# DESCRIPTION OF THE TASK
Find the line with "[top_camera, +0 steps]" in the data below. Repeat it and every line after it exactly, but not the pictures.
- - - -
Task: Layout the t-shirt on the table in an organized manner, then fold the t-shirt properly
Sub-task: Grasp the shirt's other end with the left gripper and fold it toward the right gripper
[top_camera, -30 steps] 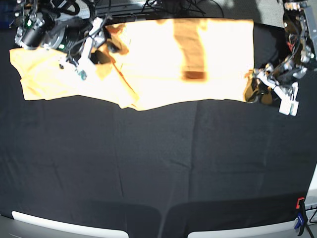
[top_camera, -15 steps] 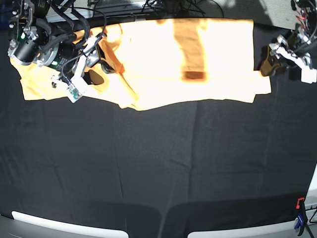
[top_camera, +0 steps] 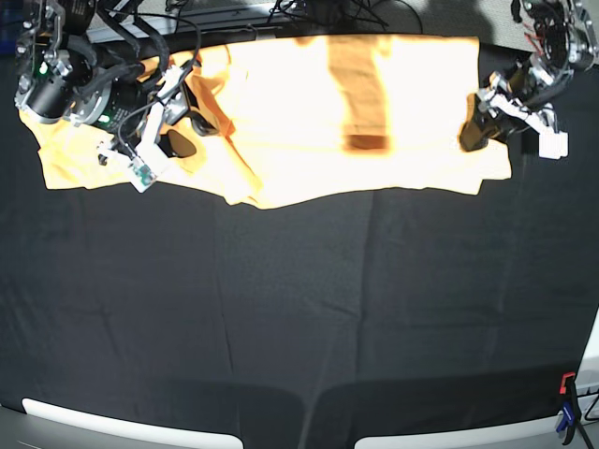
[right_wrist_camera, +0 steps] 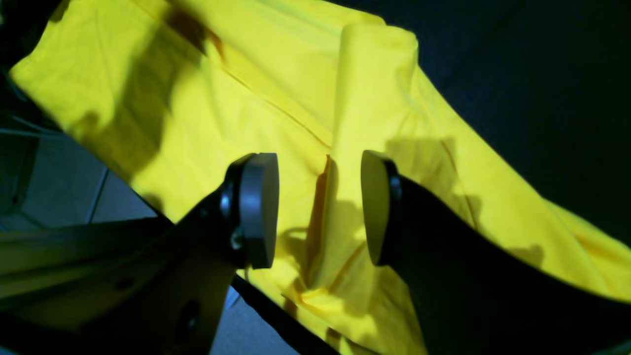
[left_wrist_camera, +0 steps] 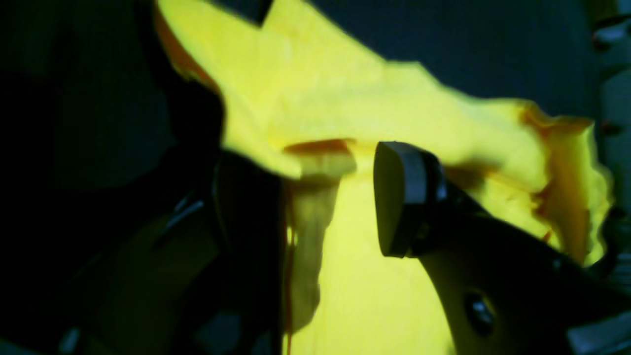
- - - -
# SOLUTION FOR THIS TASK
[top_camera, +0 steps] 
[right_wrist_camera, +0 steps] 
[left_wrist_camera, +0 steps] 

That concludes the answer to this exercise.